Our bodies are biologically programmed to maintain or even slowly gain weight. This is a survival mechanism from earlier times when food scarcity was common. Consequently, when you eat less calories to lose weight, your body compensates by lowering your metabolic rate and increasing hunger hormones, making sustained weight loss even harder. This is why many people experience initial success but then hit a plateau or regain the weight.

Two popular models explain the complexity of weight loss: the "calories in, calories out" model and the "carbohydrate-insulin" model. The former suggests that weight loss is straightforward—just consume fewer calories than you burn. However, this model doesn't account for the body's metabolic adjustments.

On the other hand, the carbohydrate-insulin model highlights that not all calories are equal. High-glycemic foods, which quickly convert foods to sugar, can trigger hormonal responses that promote fat storage and increase hunger. This model highlights the popularity of low-carb diets, such as ketogenic diets, and intermittent fasting, which aim to lower insulin levels and improve metabolic health.

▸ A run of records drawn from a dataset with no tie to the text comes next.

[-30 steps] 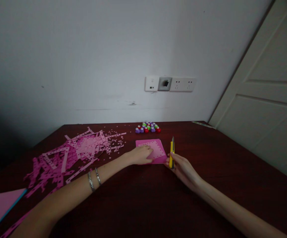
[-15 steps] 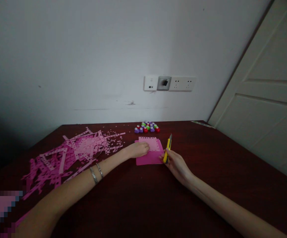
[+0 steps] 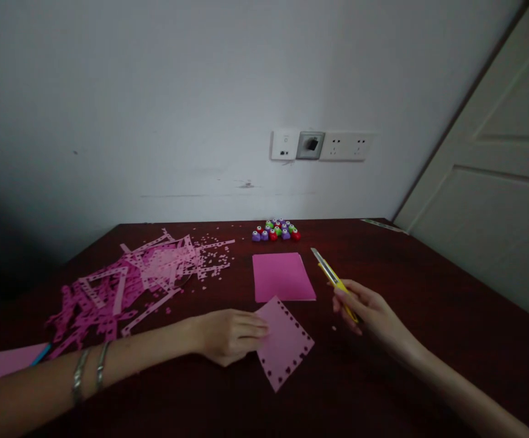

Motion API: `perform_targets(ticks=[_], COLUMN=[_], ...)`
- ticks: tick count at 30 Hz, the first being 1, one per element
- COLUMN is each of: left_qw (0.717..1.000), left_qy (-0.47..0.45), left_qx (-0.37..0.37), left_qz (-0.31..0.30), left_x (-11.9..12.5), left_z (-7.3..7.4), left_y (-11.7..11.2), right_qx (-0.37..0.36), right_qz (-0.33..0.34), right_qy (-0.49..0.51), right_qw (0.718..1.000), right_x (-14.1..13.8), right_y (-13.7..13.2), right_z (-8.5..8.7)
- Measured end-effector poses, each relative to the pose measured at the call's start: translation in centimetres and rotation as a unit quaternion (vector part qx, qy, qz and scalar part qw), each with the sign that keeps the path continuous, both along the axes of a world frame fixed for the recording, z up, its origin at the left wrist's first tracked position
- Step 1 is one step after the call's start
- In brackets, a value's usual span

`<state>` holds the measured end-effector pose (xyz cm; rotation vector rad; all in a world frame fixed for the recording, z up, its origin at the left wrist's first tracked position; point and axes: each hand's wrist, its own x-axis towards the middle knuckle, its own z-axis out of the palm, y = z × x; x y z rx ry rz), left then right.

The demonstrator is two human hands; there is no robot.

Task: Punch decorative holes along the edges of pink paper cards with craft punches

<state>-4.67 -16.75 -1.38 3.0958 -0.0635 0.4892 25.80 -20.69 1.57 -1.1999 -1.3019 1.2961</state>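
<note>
My left hand (image 3: 232,336) is closed on one corner of a light pink sheet of paper (image 3: 282,347) with small dark-looking punched holes along its edges. That sheet is turned cornerwise, low over the table. Just beyond it lies a stack of brighter pink square paper (image 3: 283,277), its sides nearly even. Over to the right, my right hand (image 3: 360,307) grips a yellow utility knife (image 3: 337,281). The knife's blade is out and points up and to the left, apart from the paper.
A heap of pink punched strips and scraps (image 3: 131,277) spreads over the left of the dark table (image 3: 227,401). Several small coloured hole punches with eye-like tops (image 3: 276,231) stand by the wall. Another pink sheet (image 3: 3,364) lies at the left edge.
The punched sheet has come off the stack toward me, turned cornerwise in my left hand. My right hand has moved right with the knife, whose blade now tilts left.
</note>
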Motion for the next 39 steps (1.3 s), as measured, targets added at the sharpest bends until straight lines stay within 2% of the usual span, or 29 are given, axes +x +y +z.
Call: perform_targets(ticks=[4,8,10,13,16,21,27,31,35,39], left_qw=[0.985,0.965,0.962,0.965,0.968,0.965,0.962,0.965,0.972,0.977], left_qy=[0.027,0.023,0.036,0.071,0.097,0.108,0.116,0.114,0.112,0.120], left_qx=[-0.154,-0.206,-0.198,-0.173,-0.163,-0.170,-0.167,-0.150,-0.125,-0.101], left_qz=[0.073,0.161,0.186,0.181,0.164,0.167,0.181,0.180,0.167,0.148], left_x=[-0.2,1.2,1.9,2.5,2.6,2.4,2.0,2.0,2.4,3.4], left_z=[0.2,0.5,0.5,0.7,1.2,1.3,1.0,1.3,1.4,1.0], left_y=[-1.6,-2.5,-2.8,-2.8,-2.4,-1.0,1.8,3.4,2.6,0.1], right_qx=[0.012,0.072,0.063,0.056,0.053,0.059,0.117,0.143,0.117,0.093], right_qz=[0.019,0.050,0.071,0.084,0.063,0.008,-0.012,-0.026,-0.026,-0.021], right_qy=[-0.129,-0.212,-0.202,-0.121,-0.046,0.013,0.013,0.005,0.027,-0.040], right_qw=[0.991,0.973,0.975,0.987,0.996,0.998,0.993,0.989,0.992,0.995], right_x=[0.4,-0.4,-1.4,-3.0,-4.3,-5.6,-6.2,-6.3,-5.4,-3.0], right_y=[-1.7,-2.7,-2.7,-1.7,0.1,2.5,4.5,6.4,7.1,4.9], right_z=[0.0,-0.5,-0.9,-1.8,-2.5,-3.3,-4.5,-4.7,-4.1,-2.5])
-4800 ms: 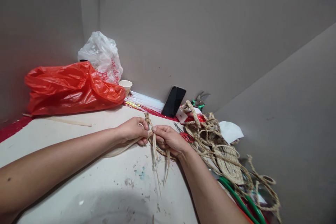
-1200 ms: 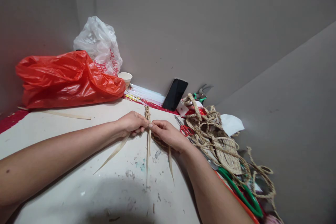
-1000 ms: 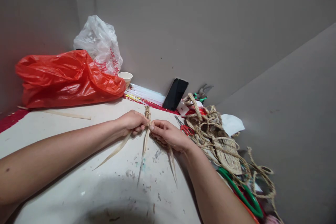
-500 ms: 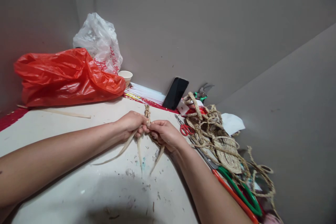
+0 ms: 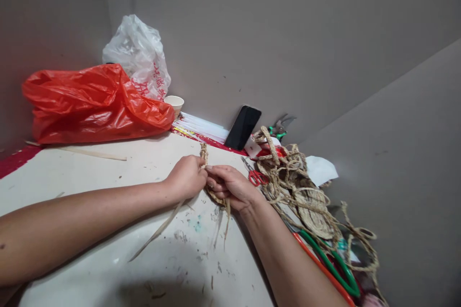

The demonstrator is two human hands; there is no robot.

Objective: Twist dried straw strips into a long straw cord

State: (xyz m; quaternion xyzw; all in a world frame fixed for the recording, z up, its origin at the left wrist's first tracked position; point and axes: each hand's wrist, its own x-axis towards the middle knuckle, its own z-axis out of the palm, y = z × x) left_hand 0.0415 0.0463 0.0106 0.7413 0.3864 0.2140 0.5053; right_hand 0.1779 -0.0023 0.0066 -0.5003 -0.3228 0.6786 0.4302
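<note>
A narrow straw braid [image 5: 203, 150] stands up between my hands over the white table [image 5: 144, 283]. Part of it curves down below my right hand. My left hand [image 5: 187, 177] is closed on the braid, its back turned up so that most fingers are hidden. Thumb and forefinger of my right hand [image 5: 230, 184] pinch the braid just beside the left fingertips. A long pale straw strip [image 5: 158, 231] trails down from under my left hand. Another loose strip [image 5: 227, 218] hangs below my right hand.
Coiled straw rope [image 5: 313, 211], red-handled scissors [image 5: 256, 177], and large shears [image 5: 324, 264] with orange and green handles lie right. Behind stand a phone [image 5: 243, 127], green-handled pruners [image 5: 283, 127], a paper cup [image 5: 175, 104], a red bag [image 5: 97, 105] and a clear bag [image 5: 139, 53].
My left hand has turned over, back upward, and sits closer against the right. The strip under it has swung lower, and the middle strip no longer hangs plainly between my hands.
</note>
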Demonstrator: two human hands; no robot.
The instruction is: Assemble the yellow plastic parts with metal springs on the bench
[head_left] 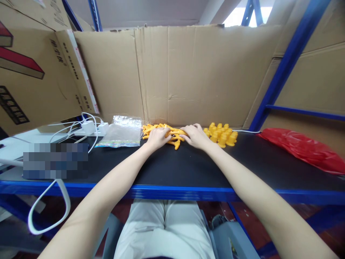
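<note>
Orange pile: I see bent, slender orange pieces (176,144) heaped towards the back of the bench (188,167), under and between both hands; one curled piece juts forward.
Left hand: I have the left hand (159,138) on the pile, fingers bent; I cannot tell if they grip a piece.
Right hand: My right hand (196,136) reaches the pile's right side, fingers curved; its grip is hidden from me.
Yellow cluster: Knobbed yellow pieces (221,137) stand just beyond the right hand.
Left flank: A clear plastic bag (121,133) lies just beside the pile; white chargers (88,127) sit past it.
Right flank: Black surface separates the cluster from a red plastic bag (302,149).
Back limit: An upright cardboard panel (194,75).
Front room: Black surface runs between the forearms to the blue rail (183,193).
</note>
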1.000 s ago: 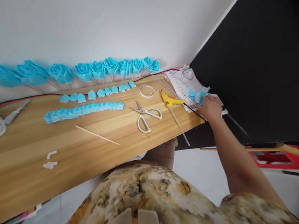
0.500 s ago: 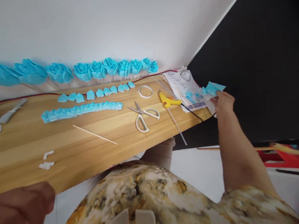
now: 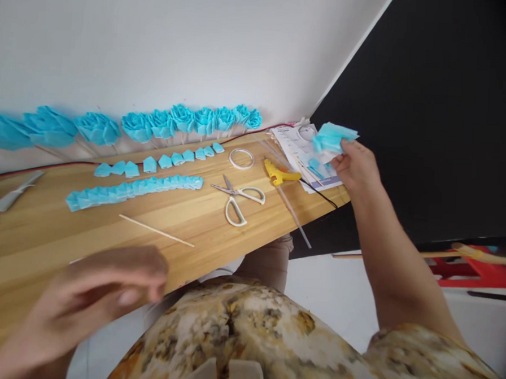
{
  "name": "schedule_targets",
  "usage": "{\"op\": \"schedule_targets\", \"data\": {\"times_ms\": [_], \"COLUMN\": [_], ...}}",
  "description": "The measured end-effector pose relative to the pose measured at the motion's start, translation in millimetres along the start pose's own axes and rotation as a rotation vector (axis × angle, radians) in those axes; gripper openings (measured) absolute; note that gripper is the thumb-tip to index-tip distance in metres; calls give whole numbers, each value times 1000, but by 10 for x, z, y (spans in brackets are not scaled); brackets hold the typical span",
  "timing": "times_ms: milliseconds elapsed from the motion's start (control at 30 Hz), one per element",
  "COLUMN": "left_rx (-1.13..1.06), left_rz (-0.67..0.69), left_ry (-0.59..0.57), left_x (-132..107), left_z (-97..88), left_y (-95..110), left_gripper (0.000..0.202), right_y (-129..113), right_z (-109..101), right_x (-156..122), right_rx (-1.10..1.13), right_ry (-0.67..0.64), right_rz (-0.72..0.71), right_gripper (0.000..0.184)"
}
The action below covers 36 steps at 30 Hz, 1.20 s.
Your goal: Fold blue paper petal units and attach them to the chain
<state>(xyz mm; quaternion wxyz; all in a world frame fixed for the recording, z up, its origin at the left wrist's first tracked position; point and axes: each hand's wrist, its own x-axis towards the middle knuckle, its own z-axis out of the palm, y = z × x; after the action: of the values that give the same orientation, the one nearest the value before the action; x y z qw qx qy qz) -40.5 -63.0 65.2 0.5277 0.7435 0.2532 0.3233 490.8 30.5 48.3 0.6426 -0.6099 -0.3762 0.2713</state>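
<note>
My right hand (image 3: 355, 165) is raised over the right end of the wooden table (image 3: 106, 244), closed on a small stack of light blue paper pieces (image 3: 332, 137). More blue pieces (image 3: 317, 167) lie under it on printed sheets (image 3: 300, 147). My left hand (image 3: 98, 300) hovers blurred over the near table edge, fingers loosely curled and pointing right; nothing shows in it. A thin wooden stick (image 3: 155, 230) lies just beyond it.
White scissors (image 3: 238, 200), a yellow glue gun (image 3: 279, 173) with black cord, a tape ring (image 3: 241, 158) and a clear rod (image 3: 294, 214) lie mid-table. Two rows of folded blue petals (image 3: 134, 188) and several blue paper roses (image 3: 172, 118) line the wall. A red frame (image 3: 465, 268) stands on the floor.
My right hand lifted the blue paper pieces off the printed sheets and brought them a little leftward. My left hand came into view from the lower left and moved right over the table edge.
</note>
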Motion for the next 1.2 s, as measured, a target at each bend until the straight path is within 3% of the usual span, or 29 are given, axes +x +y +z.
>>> {"op": "schedule_targets", "data": {"times_ms": [167,233,333,433,600,700,933,1067,1200], "left_rx": [-85,-159,-300,-388,-449,-453,-279,-210,-168], "left_rz": [-251,-334,-348,-374,-406,-421,-475,-537,-579], "left_ry": [33,76,119,211,349,379,267,233,272], "left_x": [614,758,837,822,778,740,391,57,-167], "left_z": [306,402,494,517,489,483,329,142,33], "left_y": [-122,-241,-409,-513,-666,-767,-729,-681,-746], "left_gripper": [24,43,70,80,79,66,46,42,37], "right_y": [-38,-16,31,57,45,93,363,444,514], "right_z": [801,1055,1323,1485,1619,1659,1611,1525,1609], "right_x": [-817,-1135,-1490,-1704,-1920,-2029,-2141,-2172,-2272], "right_rx": [179,163,81,12,-38,-42,180,184,98], "right_ry": [-274,-351,-417,-471,-593,-604,-442,-474,-591], "right_rz": [40,22,-32,-115,-143,-111,84,183,345], "right_gripper": [21,17,15,10,7,9,16,19,25]}}
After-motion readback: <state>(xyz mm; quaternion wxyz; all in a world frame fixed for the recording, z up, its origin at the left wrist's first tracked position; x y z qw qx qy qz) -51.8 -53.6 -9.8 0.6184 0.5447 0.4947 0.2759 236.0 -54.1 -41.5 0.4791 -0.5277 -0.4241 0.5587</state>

For those struggling with weight loss, various strategies can help. Medications that reduce hunger and bariatric surgery are safe options for those who have tried multiple diets without lasting success. Additionally, specific dietary approaches, like low-carb or ketogenic diets, can be effective for some individuals. It's important to recognize that different people may respond differently to these strategies due to genetic predispositions, hormonal balances, and lifestyle factors.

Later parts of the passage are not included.